Transforming Traditional Ways of Modelling Sediment Spill

Image source: DHI

In order to obtain approval from the authorities to undertake dredging activities it is usually a requirement to predict the expected sediment spill and assess potential consequences for the environment.

Image source: DHI

Today, this work is time consuming, costly and relies on highly skilled modelling experts. DHI’s new cloud-based service is about to completely transform modelling of sediment spill in marine environments.

In fact, the service can be operated by non-modelers through a web browser, said DHI.

Impacts can be modeled up-front for screening and impact assessment required for consenting, or one to six days forecast for planning and proactive management of spill impacts. The sediment transport and potential shading effect on bottom vegetation are modeled based on user input through a few simple steps including dredger position, sediment type, time period as well as water movement – based on DHI’s hydrodynamic models.

In the first planning or proposal phase, the cloud-based solution can significantly reduce time and cost required for screening of potential impacts on sensitive habitats or species. This also means that it is possible to change dredging plans and quickly update spill calculations.

Later in the EIA phase, a high-resolution model can be used to run alternative scenarios and to plan the most environmentally safe and efficient dredging.

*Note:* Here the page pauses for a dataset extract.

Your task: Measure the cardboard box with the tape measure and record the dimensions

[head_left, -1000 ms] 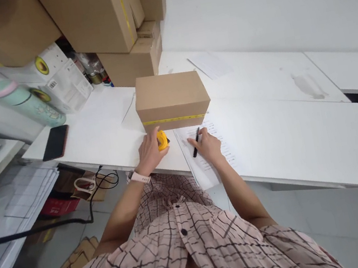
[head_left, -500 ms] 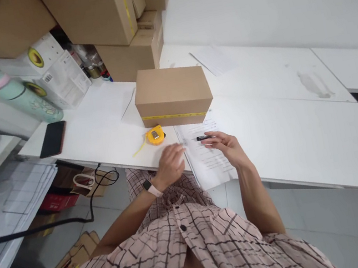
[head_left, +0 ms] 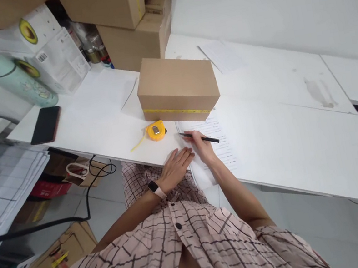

In the construction phase, the model can run in forecast mode and allow adaptive and proactive spill control supporting optimization of the operation while meeting requirements for sediment spill thresholds set up to protection of sensitive habitats, cooling water intake or aquaculture sites.

The proactive modelling for dredging operations is being developed and tested in France during the Brest port development project (property of The Regional Council Of Brittany) together with DEME.

The scope of the works executed by DEME include the deepening of the access channel, the existing and new berths, as well as the construction of a berthing pocket for the new quay wall. By being able to better forecast dredged plumes, the contractor can be more confident that work will not need to be unexpectedly stopped or re-located due to unanticipated risks to the environment.

The new service is also capable of providing regulators with additional re-assurance that the best management tools available are being applied to projects.